当社が発表したものではありません
当社が発表したものではありません
上場企業のプレスリリースを見ていると
「本日の一部報道について」 という題名を見かけることがある。
その内容は 「本日、一部報道において〇〇と報道されましたが
これは当社が発表したものではありません」 と、先のマスメディアの
報道を否定するものになっている。
ただ、数日後にほとんど同じ内容のプレスリリースが公式に発表されていたりして、 「おやっ」 と首をかしげることがある。
東京証券取引所は2014年5月に適時開示制度の一部を変更して、
スクープ報道や誤報に対して 「踏み込んだ情報開示」 を求める制度を導入した。
紋切り型のコメントを一掃し、具体的で明確なコメントを出すように求めたました。
例えば 「〇〇社と当社が□□の検討を進めていることは事実ですが、
本件に関しては×月×日の取締役会に付議する予定であり、決定次第公表いたします」 というように開示するのが望ましい。
この制度の導入から6年が経過して、ほとんどの上場企業で詳細な
状況説明が記載されるようになった。
では、このような企業を悩ますスクープ報道や誤報がなぜ発生するのか、マスメディア側の事情を調べてみました。
近年はマスメディアも経営不振が続いて、聞くところでは記者にも厳しいスクープノルマを課すこともあるらしい。
ライバル他社に先駆けて特ダネを流すことができれば売上げアップにつながるため、スクープ報道に躍起になっている。
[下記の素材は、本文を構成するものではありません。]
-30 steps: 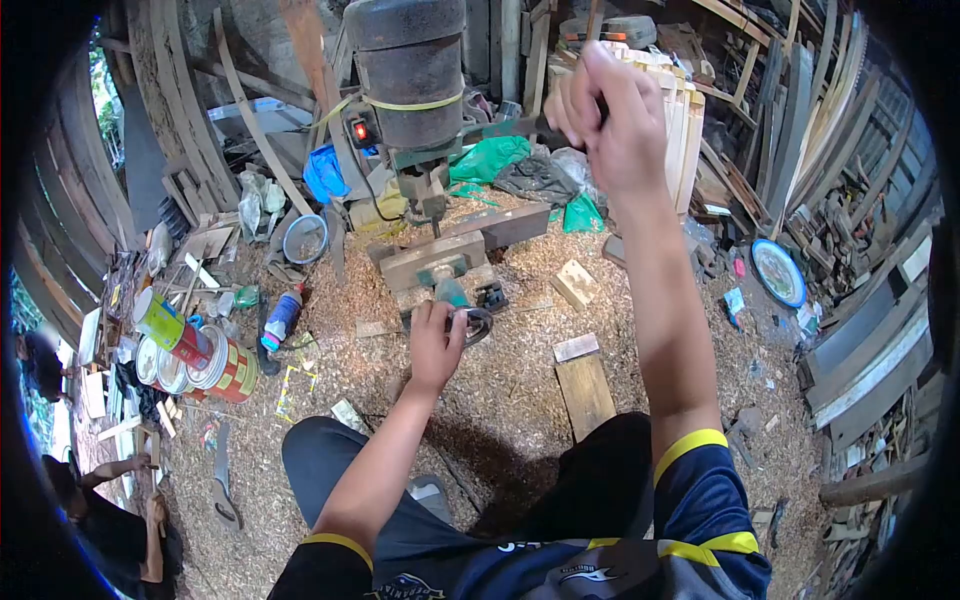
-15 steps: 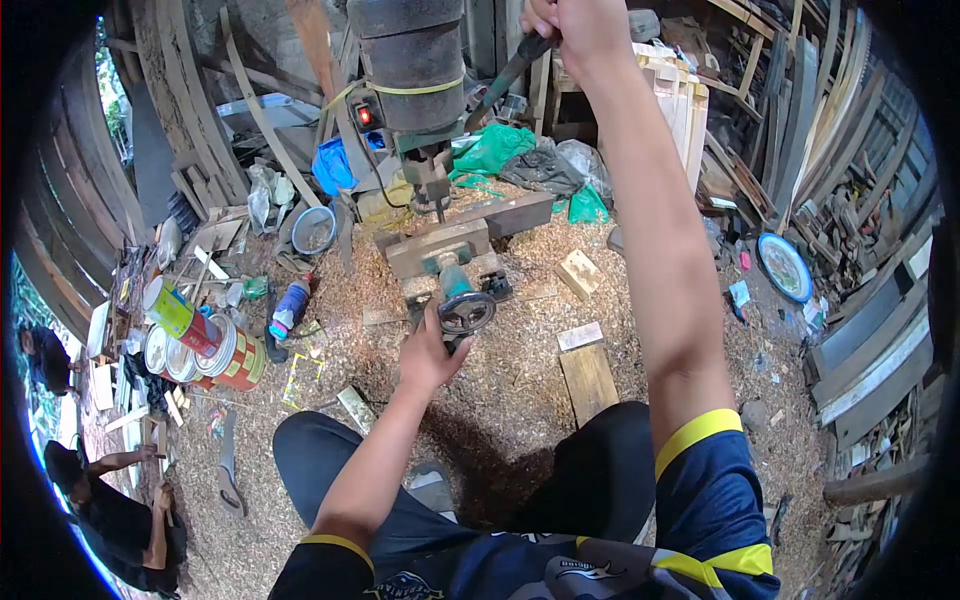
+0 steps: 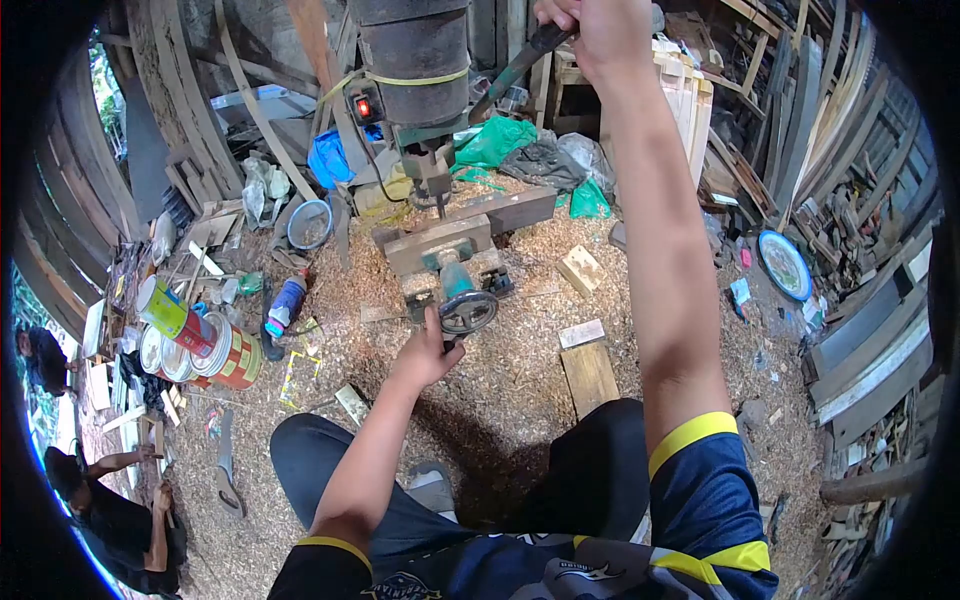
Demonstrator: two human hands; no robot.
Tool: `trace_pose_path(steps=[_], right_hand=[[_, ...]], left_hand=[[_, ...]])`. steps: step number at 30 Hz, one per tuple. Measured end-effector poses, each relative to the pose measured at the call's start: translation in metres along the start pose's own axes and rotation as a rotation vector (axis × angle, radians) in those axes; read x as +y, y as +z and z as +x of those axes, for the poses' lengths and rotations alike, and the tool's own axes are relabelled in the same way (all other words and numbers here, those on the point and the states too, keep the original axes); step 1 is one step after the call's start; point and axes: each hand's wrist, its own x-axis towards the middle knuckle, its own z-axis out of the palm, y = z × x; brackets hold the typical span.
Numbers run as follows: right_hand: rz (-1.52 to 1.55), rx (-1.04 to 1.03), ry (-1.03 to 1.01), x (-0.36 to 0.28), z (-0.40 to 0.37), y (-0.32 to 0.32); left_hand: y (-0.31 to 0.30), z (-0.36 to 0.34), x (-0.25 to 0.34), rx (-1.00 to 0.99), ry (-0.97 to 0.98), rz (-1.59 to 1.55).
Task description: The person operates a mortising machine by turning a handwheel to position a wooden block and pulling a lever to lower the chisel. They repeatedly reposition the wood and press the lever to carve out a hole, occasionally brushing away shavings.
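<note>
The right hand (image 3: 612, 45), partly cut off by the top edge, has its grip closed around the end of the lever (image 3: 510, 75), which slants up from the drill (image 3: 415, 70); held that far out, the lever probably gives better leverage. The left hand (image 3: 425, 358) is at the near left side of the wheel (image 3: 468, 313), its grip half open, the index finger along the rim; whether it grasps anything underneath I cannot tell. It seems placed there to steady the vise (image 3: 455, 280).

The board (image 3: 520, 207) lies behind the block (image 3: 440, 247) at the vise's far side, just where the bit (image 3: 440, 210) comes down, presumably set so to line up with it. Whether the bit touches the wood is too small to tell. A loose offcut (image 3: 582, 272) lies to the right on the shavings (image 3: 520, 360), apart from both hands.
</note>
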Motion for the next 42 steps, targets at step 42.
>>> trace_pose_path(steps=[42], right_hand=[[0.040, -0.058, -0.201, 0.006, -0.087, -0.018]], left_hand=[[-0.007, 0.014, 0.009, 0.382, 0.240, -0.071]])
しかし、ライバル他社を出し抜くために功を焦る余り、しっかり裏づけを取らず、不明確な情報を憶測のまま見切り発車で報道してしまうことがある。
これを 「飛ばし記事」 という。
事実関係の確認が不十分なまま間違った記事が新聞紙面などに出てしまう。
この飛ばし記事の一種で、官僚や企業の人事について発令以前にマスメディアが憶測で報道する 「新聞辞令」 がある。
嘘か本当か、社内の派閥抗争で対抗派閥に有利な人事を潰すために内部から意図的にリークされることもあるらしい。
また、訃報、選挙報道などの速報に備えて何パターンかの 「予定稿」
をあらかじめ用意しているものだが、これも誤報を招く一因ともなっている。
予定稿が締め切りのドサクサで取り間違えられ、チェックも怠って、
そのまま報道に乗ってしまケースが多いらしい。
その他、あらかじめ 「〇日付け」 というリリース元の意向をないがしろにして指定日前に報道してしまうこともある。
誤報を出したマスメディアの関係者は社内規則で処分されると聞くが、
果たして抑止力として機能しているのか。
いずれにせよ、マスメディアのスクープ報道や誤報は企業イメージを損なうばかりか、内容次第では株価へも影響を及ぼしかねない。
詳細で丁寧な状況説明による迅速な ”火消し” が肝要です。